The time in my life where fears didn’t cloud my mind doesn’t exist, or at least I can’t remember it.I had my first anxiety attack when I was 7. As a kid I thought I had every serious disease known to mankind. I developed new fears everyday. When I was 9 I convinced myself that I would choke to death on whatever food I ate. This led me to “pretend” to eat my meals and secretly only drink liquids. This went on for two weeks. From the age of 13-16 I had to make sure everything was and an even number, everything down to the tiles on the floor. If not bad things were sure to happen( just wanted to add that bad things never happened). When I was seventeen and I was really diagnosed with a disease (diabetes ) my fears sort of stopped. I figured I finally got sick and even with me being obsessed with being careful and having anxiety throughout the day I still got sick and all I could do is live with this new disease and control it.
Of course with the new disease more depression and anxiety came with it. I developed an exhausting habit of making sure the nutrional facts on food packages were always turned away from me. This drove me nuts and I honestly did not stop until I was 20. And I’m still recovering from the diagnosis especially with my stay in the icu, I am in the process of gaining control over my thoughts( and there’s a lot of them).
Evolving scares me, or the lack of it does.
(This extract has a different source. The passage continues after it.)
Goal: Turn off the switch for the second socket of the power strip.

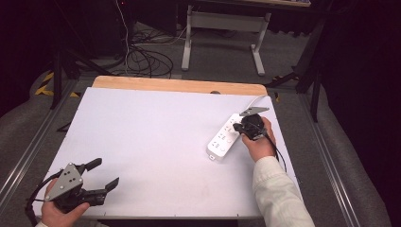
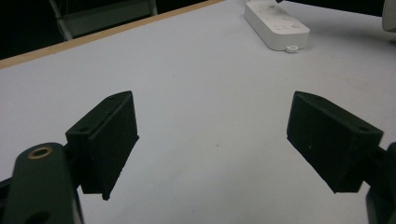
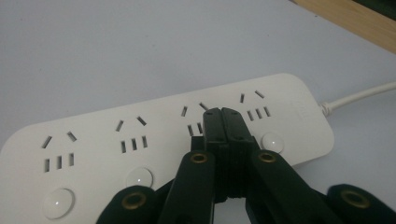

The fear that I will always be stuck in the same place scares me. Lack of growth, lack of change. Which is ironic because change worries me a lot too. I want change in my life the kind of change everyone wants. I want to be a successful writer , I want to be financially free to just live, I want love, and the one thing that I have never questioned is that I want to be a mother. I’ve questioned love, having a great career, being an amazing writer, but I have never questioned being a mother.
With my birthday approaching next Tuesday I feel more sad than happy. Sad because as I look at my accomplishments, I wonder if I even really have any. I’m not where I thought I would be, and with my 23rd birthday being next week I feel worried that my life will never be what I dream of and work so hard for.
Fear is such an ugly thing, or at least it is for me. Fear of the physical and fear of the achievements we want.